Interesting side note: Fluoxetine has since been repackaged as Sarafem, as a treatment for "PMDD," or Premenstrual Dysphoric Disorder (known once upon a time as PMS). Don't get me started, but I'll just say that it's more than a little suspect when there's a mental disorder that's predicated solely on what I would consider a NORMAL female state. Yeah, it sometimes sucks to have your period. Trust me, I know. Used to get horrible, I-want-to-kill-myself PMS. And yes, there are certain interventions that help with mood, bloating, etc. But does that mean it's a disorder? American life has become so medicalized...what were once just, meh, parts of living have become illnesses or syndromes (Am I going to get into trouble going into med school with this sort of attitude?). Granted, there are times when intervention is warranted--I'm just saying that pathologizing every deviation from the norm might not be the way to go. 55 and can't perform like you used to? Have some Levitra. Going through menopause and don't have quite the same vim you did when you were 30? Premarin for you. Women who get bitchy before their periods can have some Sarafem, little kids who can't pay attention get Adderall, and people who are made twitchy and nervous by life in general get a script for some benzos.

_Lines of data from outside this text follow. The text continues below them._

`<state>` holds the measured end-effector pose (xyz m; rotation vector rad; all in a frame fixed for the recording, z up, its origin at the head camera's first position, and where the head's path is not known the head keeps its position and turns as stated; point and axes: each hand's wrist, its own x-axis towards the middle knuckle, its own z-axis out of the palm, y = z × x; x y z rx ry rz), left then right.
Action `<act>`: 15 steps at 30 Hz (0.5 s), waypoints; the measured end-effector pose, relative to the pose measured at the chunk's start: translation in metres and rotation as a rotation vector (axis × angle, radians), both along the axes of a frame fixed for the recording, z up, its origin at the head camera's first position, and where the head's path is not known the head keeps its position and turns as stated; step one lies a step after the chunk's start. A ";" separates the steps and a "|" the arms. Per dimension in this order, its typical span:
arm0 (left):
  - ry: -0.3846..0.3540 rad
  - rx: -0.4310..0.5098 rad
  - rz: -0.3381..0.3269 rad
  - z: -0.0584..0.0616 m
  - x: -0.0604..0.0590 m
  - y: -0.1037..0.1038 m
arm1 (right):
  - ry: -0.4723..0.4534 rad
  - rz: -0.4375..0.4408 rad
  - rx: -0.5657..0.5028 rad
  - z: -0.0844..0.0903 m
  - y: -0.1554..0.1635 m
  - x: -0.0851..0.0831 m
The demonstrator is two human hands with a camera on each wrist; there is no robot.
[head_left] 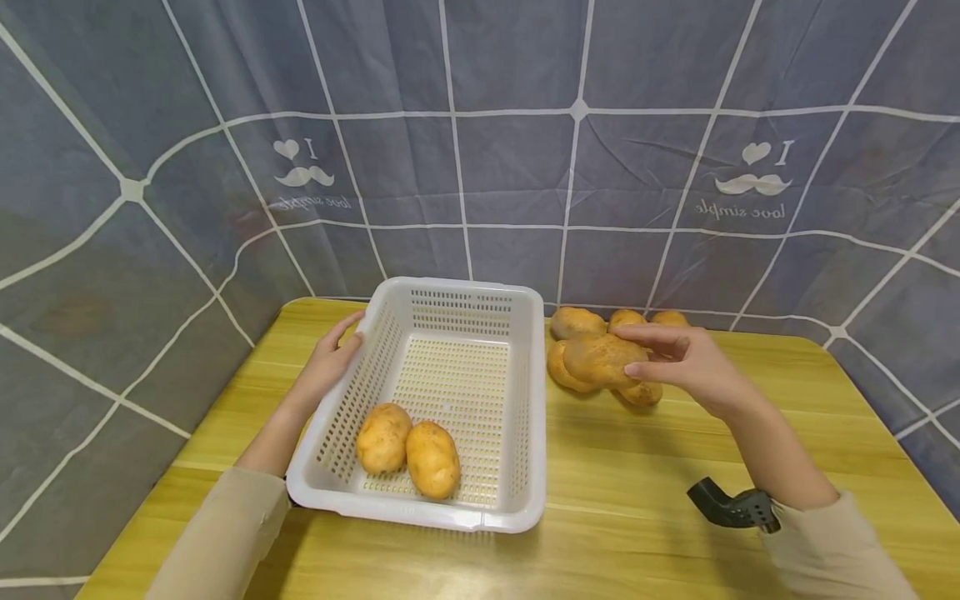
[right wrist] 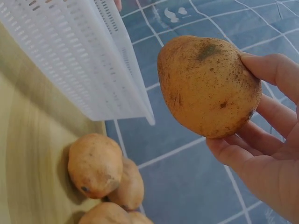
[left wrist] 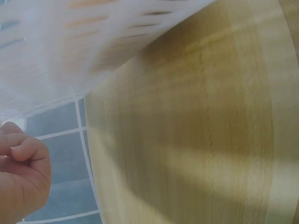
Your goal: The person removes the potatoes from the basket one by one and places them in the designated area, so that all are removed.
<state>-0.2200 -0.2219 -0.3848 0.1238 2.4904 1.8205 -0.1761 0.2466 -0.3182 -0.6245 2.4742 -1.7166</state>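
Observation:
My right hand (head_left: 686, 367) pinches a potato (right wrist: 208, 88) between thumb and fingers; in the right wrist view it is held above the other potatoes and has a dark green patch. Several more potatoes (head_left: 576, 323) lie in a cluster on the table beneath and behind it. To their left stands a white perforated plastic basket (head_left: 531, 417), with two potatoes (head_left: 433, 460) at its near end. My left hand (head_left: 330, 362) grips the basket's left rim; the left wrist view shows its fingers (left wrist: 30, 148) curled close to the basket's side.
The wooden table (head_left: 622, 517) ends at the back against a grey-blue curtain (head_left: 517, 175) with white lines. A black wrist camera mount (head_left: 735, 504) sticks out from the right sleeve.

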 end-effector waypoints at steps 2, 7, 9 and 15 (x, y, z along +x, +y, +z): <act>0.001 0.006 -0.001 0.000 0.000 0.001 | -0.004 -0.015 0.010 0.000 0.003 0.001; -0.001 0.019 -0.003 0.000 0.001 0.001 | -0.014 -0.031 0.011 -0.001 0.011 0.002; -0.001 0.020 -0.003 -0.001 0.001 0.001 | -0.013 -0.039 0.016 -0.001 0.013 0.002; -0.006 0.023 -0.007 0.000 0.001 0.000 | -0.025 -0.065 0.066 -0.001 0.020 0.004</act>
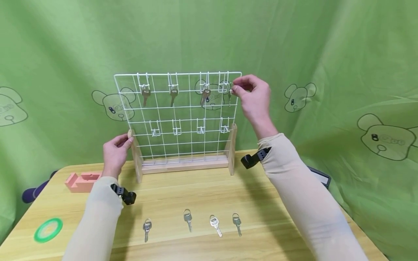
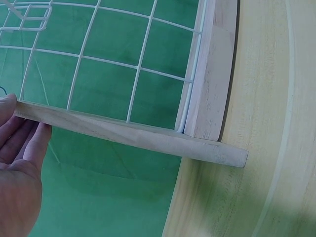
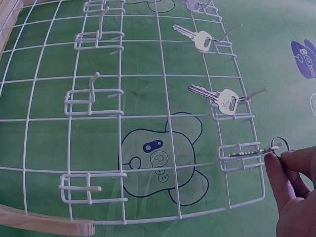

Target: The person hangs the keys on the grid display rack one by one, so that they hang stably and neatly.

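Observation:
A white wire grid rack [image 1: 189, 74] stands in a wooden frame on the table. My left hand [image 1: 115, 152] pinches the top of the frame's left wooden upright [image 2: 123, 134], thumb on one face and fingers on the other. At the grid's upper right hook [image 1: 224, 87], my right hand [image 1: 256, 98] pinches a key [image 3: 249, 152] by its head, near its ring [image 3: 281, 140]. The key points down in front of the wires; whether its ring sits on the hook cannot be told. Three keys, including one [image 1: 205, 95], hang along the upper row.
Lower-row hooks [image 1: 200, 129] carry no keys. Several ringed keys, such as one [image 1: 215, 225], lie spread on the table [image 1: 169, 195] in front. At left are a pink holder [image 1: 81, 183] and a green ring [image 1: 48, 230]. Green cloth hangs behind; a dark-edged object [image 1: 320, 177] sits at right.

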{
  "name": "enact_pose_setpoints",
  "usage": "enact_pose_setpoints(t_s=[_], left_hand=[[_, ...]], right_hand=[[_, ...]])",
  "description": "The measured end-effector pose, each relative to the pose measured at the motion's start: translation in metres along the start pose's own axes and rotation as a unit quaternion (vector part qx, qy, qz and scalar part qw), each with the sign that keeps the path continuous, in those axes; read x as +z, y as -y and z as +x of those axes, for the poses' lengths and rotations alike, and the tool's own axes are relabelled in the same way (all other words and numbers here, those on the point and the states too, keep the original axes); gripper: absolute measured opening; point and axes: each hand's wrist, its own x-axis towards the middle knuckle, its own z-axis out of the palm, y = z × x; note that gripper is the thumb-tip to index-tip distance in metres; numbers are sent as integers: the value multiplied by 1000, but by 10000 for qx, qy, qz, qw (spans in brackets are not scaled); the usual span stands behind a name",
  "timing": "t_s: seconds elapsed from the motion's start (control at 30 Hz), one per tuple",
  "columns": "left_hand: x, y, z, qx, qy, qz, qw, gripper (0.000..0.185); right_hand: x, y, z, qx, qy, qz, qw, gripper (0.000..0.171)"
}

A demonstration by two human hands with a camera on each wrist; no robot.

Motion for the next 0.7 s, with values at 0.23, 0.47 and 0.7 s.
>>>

Also interesting: every time Big Pharma comes out with a new drug for a particular "disorder" it seems like there's a media blitz--not just advertising, but news puff pieces, articles in magazines, earnest editorials in professional journals. Take bipolar disorder in children: drug companies recently came out with approval for use of an existing drug in kids (I think maybe it was Depakote, but I'm not certain) and suddenly there's an explosion of 'experts' telling doctors and parents, "Your kid might be bipolar. It's wildly underdiagnosed!" Pardon me if I'm a leeeetle skeptical. This said as someone who's been on various drugs for severe depression/bipolar disorder since I was 11. I'm not saying it doesn't happen; I'm saying it pays to look at who's giving you your information.

3 comments:

Anonymous said...

Ativan/lorazepam is less than $10 (all inclusive!) at Target/Walmart. Thyroxine is also $4/month. Paxil/paroxetine is also another SSRI that's $4. FYI MAOI's are first line for atypical depression, and there's nothing particularly great about one SSRI over another- other than that escitalopram is the most serotonin-selective of the bunch, but even that doesn't really mean much. Yes, it's all a scam! I suppose you're paying for the marketing pens/dinners/knicknacks taht are abundant everywhere.

keepbreathing said...

It's always interesting to see the new "disorders" come out, like "restless leg syndrome." The pharma companies will take a minor annoyance and jack it up to be perceived as a huge life-altering problem, and then market their solution. It's interesting.

It also makes people think that we can cure them entirely with a pill, when probably as much as 75% of people's problems (generally speaking) are self-created and can only be solved by a change in lifestyle.

DrugMonkey, Master of Pharmacy said...

Anne,

The incredible price of pharmaceuticals really is Ahmed's fault. Those of us in the profession have been covering for that guy for years now. Seriously.

It's a long story, and one I'm not totally at liberty to discuss. Ahmed is the key though. Please be careful when dealing with him.